* [Prompt]
Find the line with "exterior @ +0" in the entries below, then output every line from it down to the line with "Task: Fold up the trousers", exactly and with no pictures.
================================
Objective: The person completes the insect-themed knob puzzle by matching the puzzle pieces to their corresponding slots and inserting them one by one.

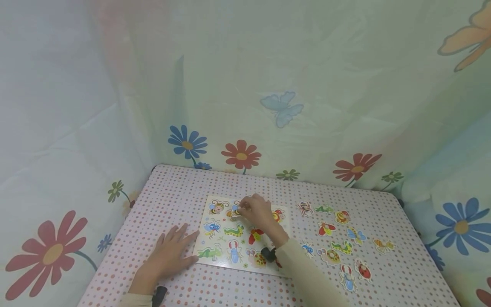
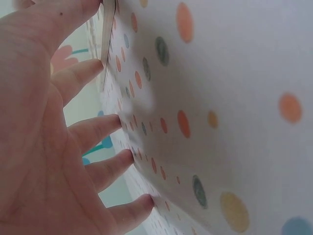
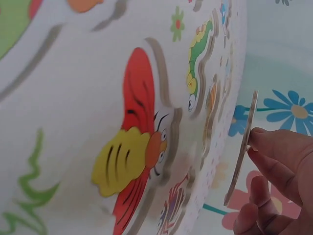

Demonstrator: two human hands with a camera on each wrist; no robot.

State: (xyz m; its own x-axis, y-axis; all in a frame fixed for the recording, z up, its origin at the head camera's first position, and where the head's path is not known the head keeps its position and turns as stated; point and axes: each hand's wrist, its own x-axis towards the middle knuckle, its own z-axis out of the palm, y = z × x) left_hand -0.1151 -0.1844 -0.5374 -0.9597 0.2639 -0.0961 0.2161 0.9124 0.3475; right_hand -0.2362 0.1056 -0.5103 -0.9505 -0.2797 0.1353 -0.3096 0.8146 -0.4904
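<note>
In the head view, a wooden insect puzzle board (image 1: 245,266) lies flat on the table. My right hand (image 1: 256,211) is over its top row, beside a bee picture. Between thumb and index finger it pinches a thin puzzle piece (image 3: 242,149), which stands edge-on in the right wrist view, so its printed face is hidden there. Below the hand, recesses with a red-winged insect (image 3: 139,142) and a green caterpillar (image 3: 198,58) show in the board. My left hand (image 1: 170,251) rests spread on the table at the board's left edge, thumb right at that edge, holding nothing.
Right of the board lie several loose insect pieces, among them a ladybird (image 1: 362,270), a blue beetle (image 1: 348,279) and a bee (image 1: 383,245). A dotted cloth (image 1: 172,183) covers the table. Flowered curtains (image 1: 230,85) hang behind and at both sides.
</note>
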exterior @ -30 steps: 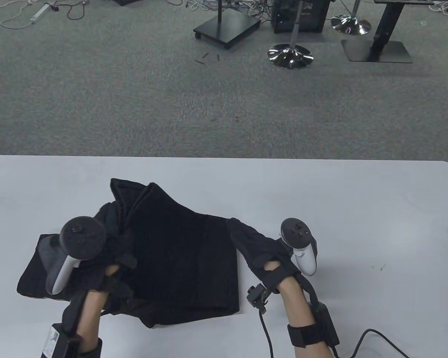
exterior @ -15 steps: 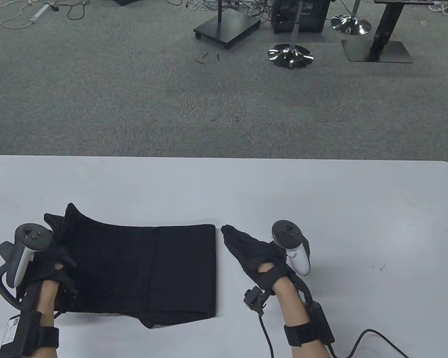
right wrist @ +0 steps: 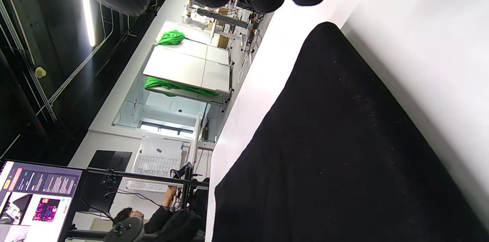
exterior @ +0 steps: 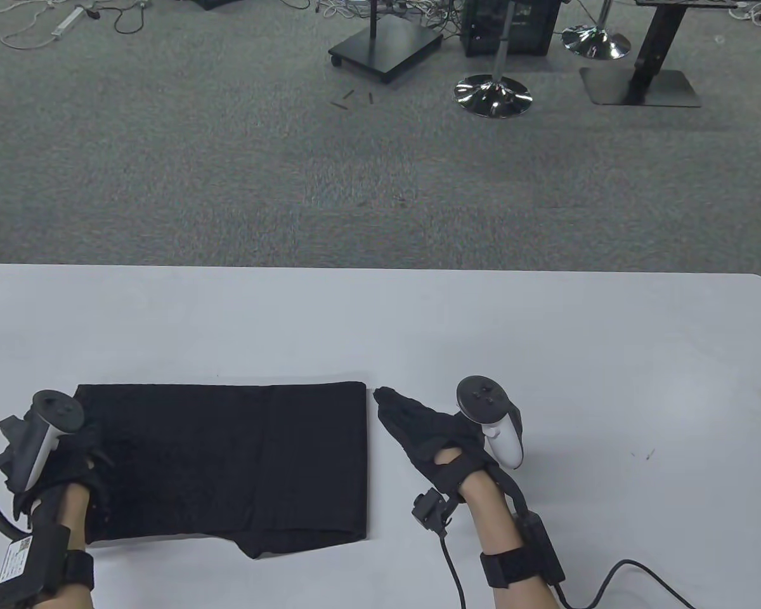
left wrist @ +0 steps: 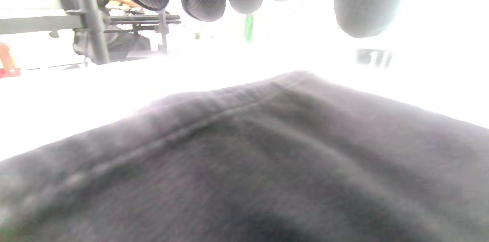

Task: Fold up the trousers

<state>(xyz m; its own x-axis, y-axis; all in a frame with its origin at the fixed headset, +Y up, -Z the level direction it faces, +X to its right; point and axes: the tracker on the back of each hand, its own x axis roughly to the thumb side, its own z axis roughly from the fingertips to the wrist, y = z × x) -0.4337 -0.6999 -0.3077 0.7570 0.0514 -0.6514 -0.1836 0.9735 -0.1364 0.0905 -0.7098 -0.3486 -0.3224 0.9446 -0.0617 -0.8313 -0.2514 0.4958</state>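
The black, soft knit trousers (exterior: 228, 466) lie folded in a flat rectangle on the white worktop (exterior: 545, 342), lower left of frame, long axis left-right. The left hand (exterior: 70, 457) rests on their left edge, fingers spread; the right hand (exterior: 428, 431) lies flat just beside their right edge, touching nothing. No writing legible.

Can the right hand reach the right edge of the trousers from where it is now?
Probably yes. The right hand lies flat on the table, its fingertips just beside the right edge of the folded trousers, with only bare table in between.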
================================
* [Problem solution]
exterior @ +0 steps: 
left wrist @ +0 steps: 

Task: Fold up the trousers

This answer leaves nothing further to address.